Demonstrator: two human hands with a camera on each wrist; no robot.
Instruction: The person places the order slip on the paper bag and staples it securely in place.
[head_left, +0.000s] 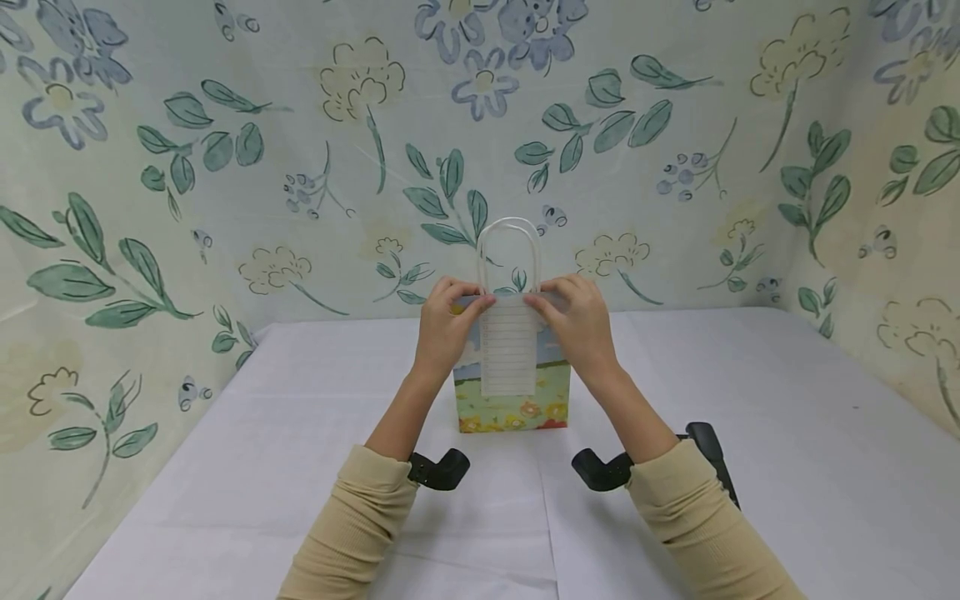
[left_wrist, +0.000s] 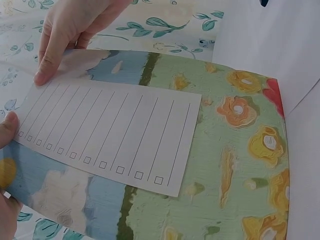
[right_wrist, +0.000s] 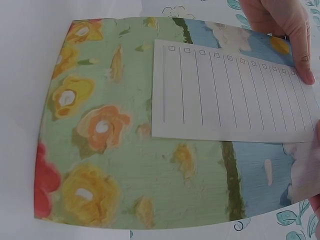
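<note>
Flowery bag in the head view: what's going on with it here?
A person is holding a lined sheet of paper, with a column of small checkboxes, against the front of a flower-printed bag. The left-hand grip and the right-hand grip are at the bag's top edge, each with its thumb at an upper corner of the sheet. The bag is upright, its printed front facing the person.

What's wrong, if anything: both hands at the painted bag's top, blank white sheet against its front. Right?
No, the white sheet isn't blank: the left wrist view shows it lined, with checkboxes. The rest holds: left hand and right hand at the top of the painted bag, sheet against its front.
</note>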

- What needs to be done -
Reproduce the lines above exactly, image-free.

- Reply to the task -
Demonstrator: two human hands with a camera on each wrist; no robot.
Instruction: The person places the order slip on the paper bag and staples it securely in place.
[head_left, +0.000s] 
[left_wrist, +0.000s] 
[right_wrist, +0.000s] 
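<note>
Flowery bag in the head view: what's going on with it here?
A person is holding a lined sheet of paper, with a column of small checkboxes, against the front of a flower-printed bag. The left-hand grip and the right-hand grip are at the bag's top edge, each with its thumb at an upper corner of the sheet. The bag is upright, its printed front facing the person.

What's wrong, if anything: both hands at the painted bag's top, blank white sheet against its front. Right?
No, the white sheet isn't blank: the left wrist view shows it lined, with checkboxes. The rest holds: left hand and right hand at the top of the painted bag, sheet against its front.
</note>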

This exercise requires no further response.